Assolutamente delizioso, questo L'elisir d'amore che il regista Pier Francesco Maestrini propone nella stagione autunnale del Teatro Filarmonico di Verona.
Assolutamente delizioso, questo L'elisir d'amore che il regista Pier Francesco Maestrini propone nella stagione autunnale del Teatro Filarmonico di Verona. Non tanto per la collocazione abbastanza inusuale – un qualsiasi borgo del Midwest americano, lungo la mitica Route 66 - quanto per la spontaneità ed il sottile humour con cui storia e personaggi vengono da lui sviluppati.
Allestimento appena messo in piedi dal Maggio Fiorentino, dove è andato in scena a luglio scorso, ma che in realtà vide la luce nel 2012 al Teatro Sloveno di Maribor, e poco dopo ad Opera in Piazza di Oderzo.
Un po' di American Graffiti
Le scene sono di Juan Guillermo Nova: cieli infiniti sullo sfondo, pannocchie di mais in mezzo, una vecchia pompa di benzina davanti; e nel secondo atto, in un clima da rodeo, il classico toro meccanico per intrattenere gli invitati alle nozze. Ad occhio e croce, siamo agli anni '50 o '60 del secolo scorso: il costumista Luca Dall'Alpi fa sfilare lungo la main street procaci ragazze in short pants, barbuti contadini con camice a quadri e bretelle, e relative consorti in gonne lunghe. Stivaloni e cappelli a tesa larga si sprecano, Dulcamara replica il Boss Hogg della serie televisiva Hazzard, Belcore comanda un gruppetto di indisciplinati marines, Nemorino travestito da polletto giallo reclamizza il chiken fried da due dollari di Adinas Road Food. Solo due buffi bonzi sembrano finiti lì per caso, mentre quattro scanzonati ballerini rifanno il verso ai Village People. Spettacolo sciolto e spiritoso, graditissimo al pubblico che ha affollato la sala scaligera.
Luci ed ombre
Della direzione di Ola Rudner c'è poco da dire: prudente sino alla letargia, porta con sé una visione superficiale e priva d'inventiva della splendida partitura donizettiana. Diversità di tinte, sentimentalità, dolcezza e malinconia – quella malinconia un po' sensuale che pervade Elisir – ci vengono negati; certi tempi, poi, son portati ad una lentezza esasperante. L'orchestra areniana sembra seguire di malavoglia il maestro svedese, tanto che al bis di Una furtiva lagrima – richiesto a gran voce dalla sala – mancano gli attacchi giusti, sbanda ed il tenore Francesco Demuro deve fermarsi e chiedere di ripartire. Un incidente di percorso che però non inficia una prestazione oltremodo positiva, in cui calore e colore di voce, salda personalità, inflessioni sono appropriate e conducono ad un Nemorino candido sognatore sì, ma per nulla babbeo.

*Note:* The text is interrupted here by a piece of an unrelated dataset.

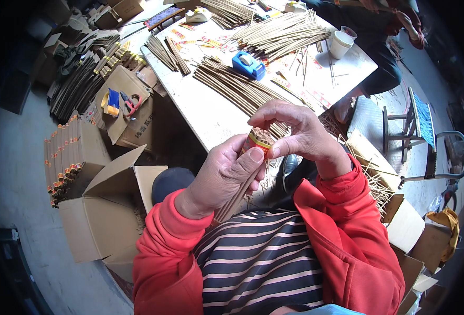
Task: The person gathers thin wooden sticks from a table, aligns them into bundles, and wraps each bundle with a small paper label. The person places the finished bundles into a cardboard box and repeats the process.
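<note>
A bundle of thin brown sticks [231,206] slants up from my lap, its upper end wrapped in a red and yellow paper band [256,143]. My left hand [222,169] is closed around the bundle just below its top, thumb lying on the band. At the upper end, my right hand [312,137] has its thumb against the band's right side and its index finger arched over the stick ends. Its other fingers are partly hidden behind. Just beyond my hands, loose brown sticks [237,86] lie on the white table [198,105].
A blue tape dispenser [249,67], a larger stick pile [282,37] and a white cup [340,45] stand on the table. Left are an open carton [106,223], red-handled scissors [132,105] and banded bundles [64,152]. A stool [422,118] is right; another person sits at the far right.
</note>
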A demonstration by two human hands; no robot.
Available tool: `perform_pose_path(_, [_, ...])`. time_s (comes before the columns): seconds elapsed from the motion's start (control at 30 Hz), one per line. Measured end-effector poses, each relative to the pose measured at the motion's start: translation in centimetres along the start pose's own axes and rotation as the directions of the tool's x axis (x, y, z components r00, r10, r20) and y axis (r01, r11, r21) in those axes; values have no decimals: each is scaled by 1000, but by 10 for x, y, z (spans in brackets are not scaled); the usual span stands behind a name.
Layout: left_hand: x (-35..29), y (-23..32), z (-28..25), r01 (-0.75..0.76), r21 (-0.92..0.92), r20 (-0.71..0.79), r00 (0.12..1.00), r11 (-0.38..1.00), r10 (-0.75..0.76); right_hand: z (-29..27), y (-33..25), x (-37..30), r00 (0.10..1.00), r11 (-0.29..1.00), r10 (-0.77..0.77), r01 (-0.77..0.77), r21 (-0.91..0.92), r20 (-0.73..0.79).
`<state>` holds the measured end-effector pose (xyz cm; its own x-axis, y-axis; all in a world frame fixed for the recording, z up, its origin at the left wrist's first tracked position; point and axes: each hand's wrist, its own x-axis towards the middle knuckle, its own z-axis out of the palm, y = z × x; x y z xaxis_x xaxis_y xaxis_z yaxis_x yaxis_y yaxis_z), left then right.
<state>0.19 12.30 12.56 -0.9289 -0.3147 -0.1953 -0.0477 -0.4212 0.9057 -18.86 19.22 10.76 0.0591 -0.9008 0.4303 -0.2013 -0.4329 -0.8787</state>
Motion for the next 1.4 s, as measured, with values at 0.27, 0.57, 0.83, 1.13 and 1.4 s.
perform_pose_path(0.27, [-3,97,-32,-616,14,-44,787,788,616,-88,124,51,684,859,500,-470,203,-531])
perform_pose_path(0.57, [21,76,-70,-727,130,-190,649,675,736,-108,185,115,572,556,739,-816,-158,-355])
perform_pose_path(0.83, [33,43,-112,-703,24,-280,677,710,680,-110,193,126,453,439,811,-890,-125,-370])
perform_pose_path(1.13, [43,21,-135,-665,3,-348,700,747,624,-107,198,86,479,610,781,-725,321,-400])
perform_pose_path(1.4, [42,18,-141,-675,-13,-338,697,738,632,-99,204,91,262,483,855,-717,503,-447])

Laura Giordano sin dall'aria di sortita appare interprete deliziosa per gradevolezza di timbro, grazia interiore e vezzoso brio interpretativo: che affronti Adina, come qui, prodigandole garbo e simpatia, o che ci offra Norina, Nannetta, Marie o Susanna, il soprano palermitano centra sempre il suo personaggio con luminosa freschezza. Qianming Dou è un Belcore vocalmente prodigo – impeto ed acuti ci sono – ma alquanto grossolano nello stile e nel fraseggio; in più, la frivolezza e l'ingenua prosopopea del sergente gli sfuggono completamente.
Con Dulcamara è bene non calcare troppo il pedale sul farsesco: lo sa bene Salvatore Salvaggio al momento di portare in scena uno sgargiante ed icastico imbonitore, traboccante di gaglioffa furberia, assecondandolo con sciolta e brillante condotta vocale, e pertinente accentazione della parola. Sapida e stuzzicante la Giannetta di Elisabetta Zizzo; il Coro diretto da Matteo Valbusa ha svolto con l'abituale scioltezza il suo compito.